* [Task instructions]: Using the records below, find how many lines hold the word "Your" and reply with only that number.

* [Data extracts]:

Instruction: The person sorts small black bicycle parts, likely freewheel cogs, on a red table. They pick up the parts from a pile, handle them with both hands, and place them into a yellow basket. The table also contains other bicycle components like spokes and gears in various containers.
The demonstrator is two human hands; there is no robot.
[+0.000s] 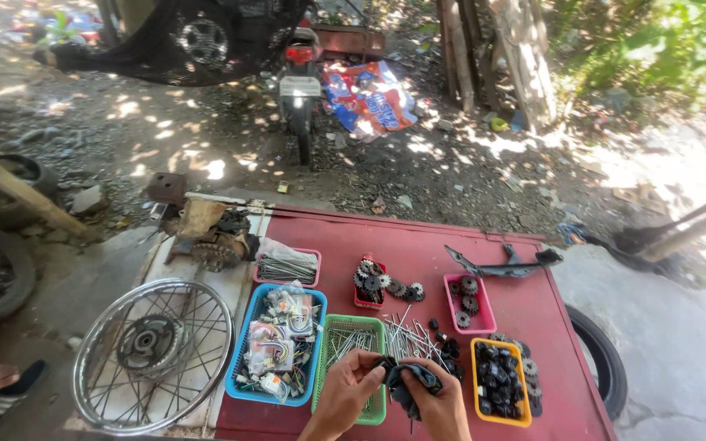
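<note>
Head view, bottom centre of frame: our left hand [347, 385] and right hand [443, 406] both pinch a dark rag [408, 380] above the red bench [418, 245], beside the green basket [351, 327]. We judge it light, limp, perhaps greasy; best gripped by bunched folds.

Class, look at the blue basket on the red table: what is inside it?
The blue basket holds clear plastic packets of small parts with coloured wires, piled on each other. The packets cover the basket's floor, so anything beneath them cannot be seen.
</note>
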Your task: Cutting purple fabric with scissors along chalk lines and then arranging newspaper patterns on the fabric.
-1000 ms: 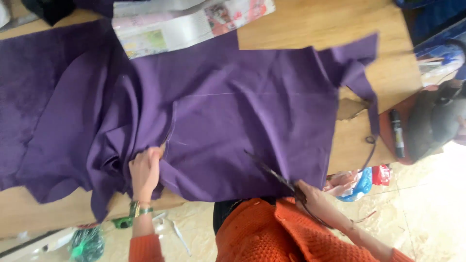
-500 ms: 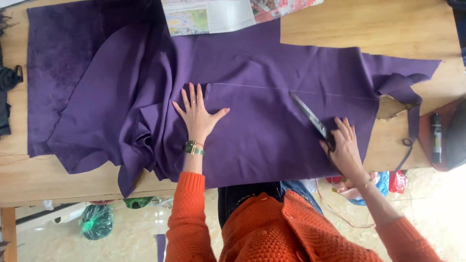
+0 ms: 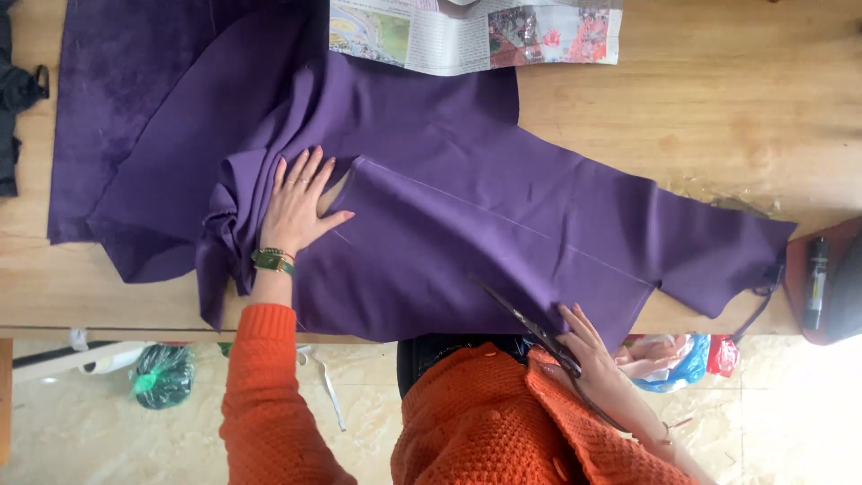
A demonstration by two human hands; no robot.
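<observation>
A large purple cloth (image 3: 467,207) lies spread over a wooden table (image 3: 718,99), bunched into folds at its left side. My left hand (image 3: 298,205) rests flat on the cloth beside the folds, fingers spread, a green watch on the wrist. My right hand (image 3: 588,355) grips dark scissors (image 3: 521,316) at the table's near edge, the blades pointing up-left over the cloth's lower edge. A faint chalk line runs across the cloth from near my left hand toward the right.
A newspaper (image 3: 476,31) lies on the cloth's far edge. A dark item (image 3: 18,108) sits at the far left, a black marker-like tube (image 3: 814,280) at the right. Under the table are a green bag (image 3: 162,375) and coloured plastic bags (image 3: 682,359).
The cloth has shifted and now lies slanted. My left hand moved left onto the folds. My right hand with the scissors drew back to the near edge of the cloth.
</observation>
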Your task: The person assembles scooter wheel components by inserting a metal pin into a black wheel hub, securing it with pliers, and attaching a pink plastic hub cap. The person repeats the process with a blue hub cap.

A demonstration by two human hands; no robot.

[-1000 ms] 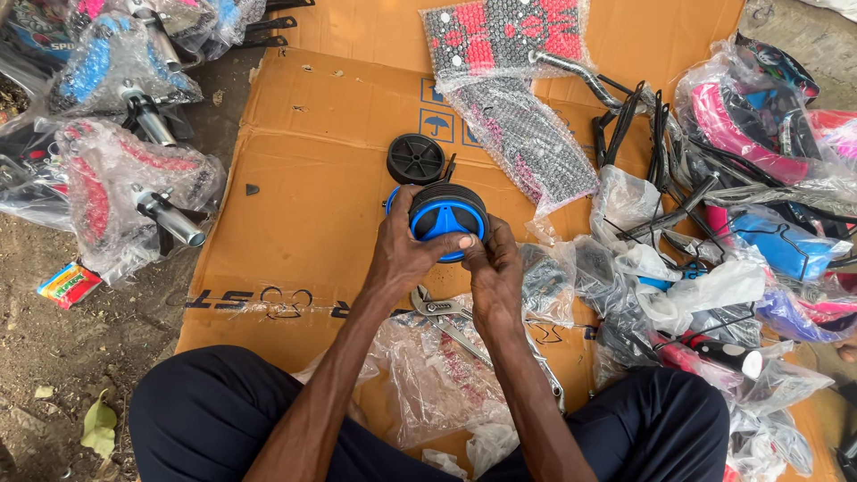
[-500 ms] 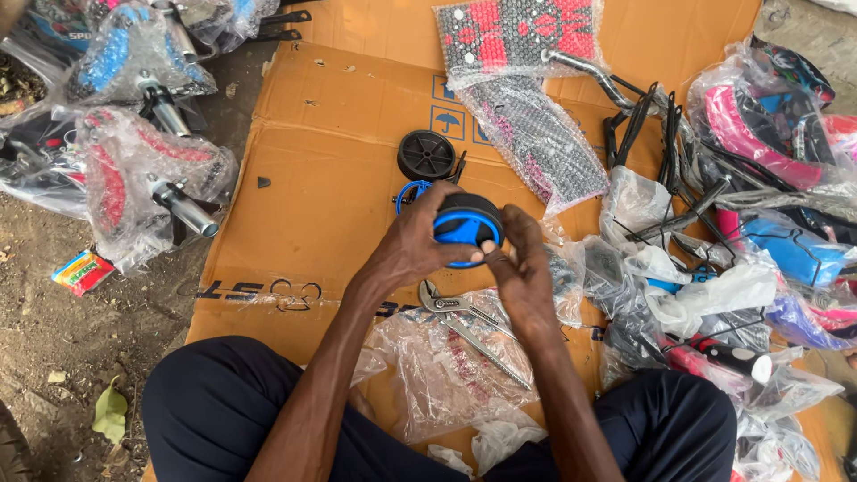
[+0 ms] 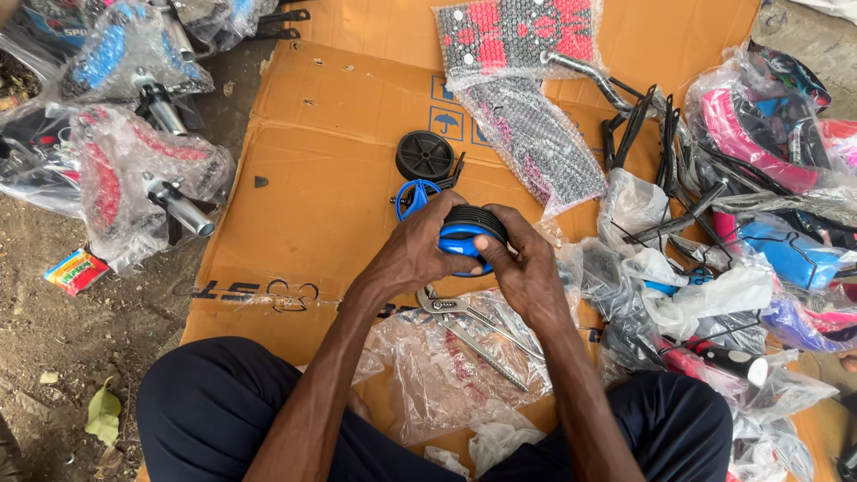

* [Response]: 2